*** INFORMATION SHOWN Section Begins ***
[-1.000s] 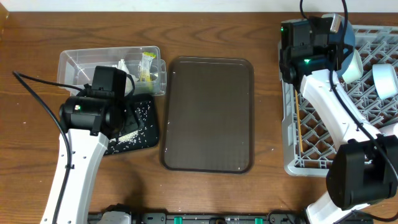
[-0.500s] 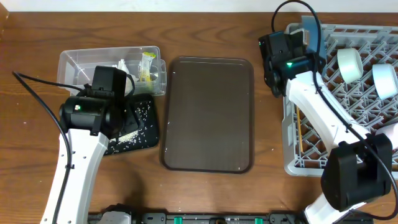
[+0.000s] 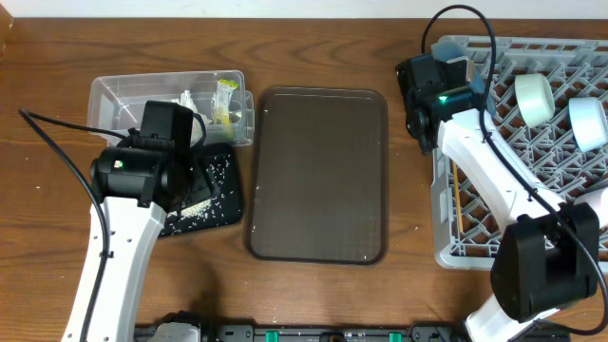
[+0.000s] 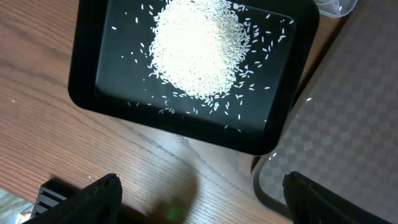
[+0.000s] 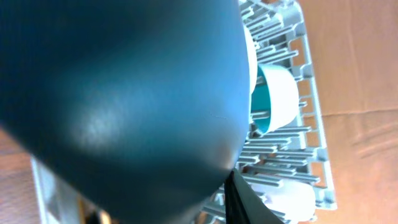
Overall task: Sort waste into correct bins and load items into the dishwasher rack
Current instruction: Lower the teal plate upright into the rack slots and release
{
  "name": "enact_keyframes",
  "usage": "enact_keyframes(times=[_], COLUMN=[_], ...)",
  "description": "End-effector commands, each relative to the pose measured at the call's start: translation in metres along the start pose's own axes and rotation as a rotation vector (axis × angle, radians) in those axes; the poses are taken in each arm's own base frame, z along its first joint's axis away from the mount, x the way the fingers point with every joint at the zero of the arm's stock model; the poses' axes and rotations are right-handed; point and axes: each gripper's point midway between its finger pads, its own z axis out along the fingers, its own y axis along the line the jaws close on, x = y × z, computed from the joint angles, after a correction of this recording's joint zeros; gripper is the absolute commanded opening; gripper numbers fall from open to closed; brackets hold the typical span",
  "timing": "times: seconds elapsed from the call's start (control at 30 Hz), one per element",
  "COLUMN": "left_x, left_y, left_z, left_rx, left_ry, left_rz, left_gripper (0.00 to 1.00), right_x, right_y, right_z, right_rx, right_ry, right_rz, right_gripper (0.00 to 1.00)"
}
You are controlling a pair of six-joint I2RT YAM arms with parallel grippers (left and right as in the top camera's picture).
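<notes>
My left gripper is open and empty, hovering over the table just in front of the black tray, which holds a heap of rice grains. From overhead the tray lies under this arm. The clear tub holds the yellow-green wrapper and the white tissue. My right gripper is shut on the dark blue plate, held edge-on at the back left corner of the grey rack. A mint-green bowl, a light blue bowl and chopsticks sit in the rack.
The large brown serving tray lies between the bins and the rack; its corner shows in the left wrist view. The plate hides most of the right wrist view; rack tines and a teal-lined bowl show beside it.
My right gripper has carried the plate left, from over the rack's back to its left back corner, and turned it edge-on. The left arm has not moved.
</notes>
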Motion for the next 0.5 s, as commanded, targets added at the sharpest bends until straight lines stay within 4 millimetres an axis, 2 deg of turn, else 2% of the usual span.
enact_keyframes(times=[0.0, 0.2, 0.47], left_x=[-0.002, -0.002, -0.002], left_y=[0.005, 0.005, 0.005], left_z=[0.001, 0.001, 0.001], left_rx=[-0.022, -0.022, -0.022], left_ry=[-0.007, -0.007, -0.007], left_rz=[-0.014, -0.014, -0.014], left_gripper=[0.86, 0.86, 0.86], right_x=[-0.006, -0.009, -0.016], right_y=[0.008, 0.000, -0.018], right_z=[-0.014, -0.026, -0.044], right_rx=[-0.138, -0.180, -0.255], right_ry=[-0.008, -0.022, -0.044], right_rz=[0.166, 0.229, 0.382], right_gripper=[0.26, 0.35, 0.40])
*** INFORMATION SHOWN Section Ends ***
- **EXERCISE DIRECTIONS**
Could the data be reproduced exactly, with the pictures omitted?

- **FINISHED TASK**
[-1.000s] 
[-0.500s] 
[+0.000s] 
[+0.000s] 
[+0.000s] 
Overall task: Sort waste into correct bins and load items into the dishwasher rack
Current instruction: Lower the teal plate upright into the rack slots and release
{
  "name": "enact_keyframes",
  "usage": "enact_keyframes(times=[_], COLUMN=[_], ...)",
  "description": "End-effector commands, each relative to the pose measured at the call's start: translation in metres along the start pose's own axes and rotation as a rotation vector (axis × angle, radians) in those axes; the poses are taken in each arm's own base frame, z along its first joint's axis away from the mount, x the way the fingers point with every joint at the zero of the arm's stock model; the poses' axes and rotations are right-handed; point and axes: each gripper's point midway between its finger pads, its own z axis out along the fingers, its own y axis along the line the jaws close on, x = y × z, computed from the joint angles, after a correction of this recording's joint zeros; gripper is the absolute commanded opening; gripper numbers fall from open to closed; brackets hold the typical span",
  "timing": "times: seconds elapsed from the call's start (control at 30 Hz), one per element",
  "COLUMN": "left_x, left_y, left_z, left_rx, left_ry, left_rz, left_gripper (0.00 to 1.00), right_x, right_y, right_z, right_rx, right_ry, right_rz, right_gripper (0.00 to 1.00)"
}
You are controlling a pair of six-joint I2RT YAM arms with parallel grippers (left and right as in the top camera's picture).
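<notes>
My left gripper is open and empty, hovering over the table just in front of the black tray, which holds a heap of rice grains. From overhead the tray lies under this arm. The clear tub holds the yellow-green wrapper and the white tissue. My right gripper is shut on the dark blue plate, held edge-on at the back left corner of the grey rack. A mint-green bowl, a light blue bowl and chopsticks sit in the rack.
The large brown serving tray lies between the bins and the rack; its corner shows in the left wrist view. The plate hides most of the right wrist view; rack tines and a teal-lined bowl show beside it.
My right gripper has carried the plate left, from over the rack's back to its left back corner, and turned it edge-on. The left arm has not moved.
</notes>
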Motion for the next 0.5 s, as commanded, targets added at the sharpest bends until straight lines stay within 4 millimetres an axis, 2 deg of turn, else 2% of the usual span.
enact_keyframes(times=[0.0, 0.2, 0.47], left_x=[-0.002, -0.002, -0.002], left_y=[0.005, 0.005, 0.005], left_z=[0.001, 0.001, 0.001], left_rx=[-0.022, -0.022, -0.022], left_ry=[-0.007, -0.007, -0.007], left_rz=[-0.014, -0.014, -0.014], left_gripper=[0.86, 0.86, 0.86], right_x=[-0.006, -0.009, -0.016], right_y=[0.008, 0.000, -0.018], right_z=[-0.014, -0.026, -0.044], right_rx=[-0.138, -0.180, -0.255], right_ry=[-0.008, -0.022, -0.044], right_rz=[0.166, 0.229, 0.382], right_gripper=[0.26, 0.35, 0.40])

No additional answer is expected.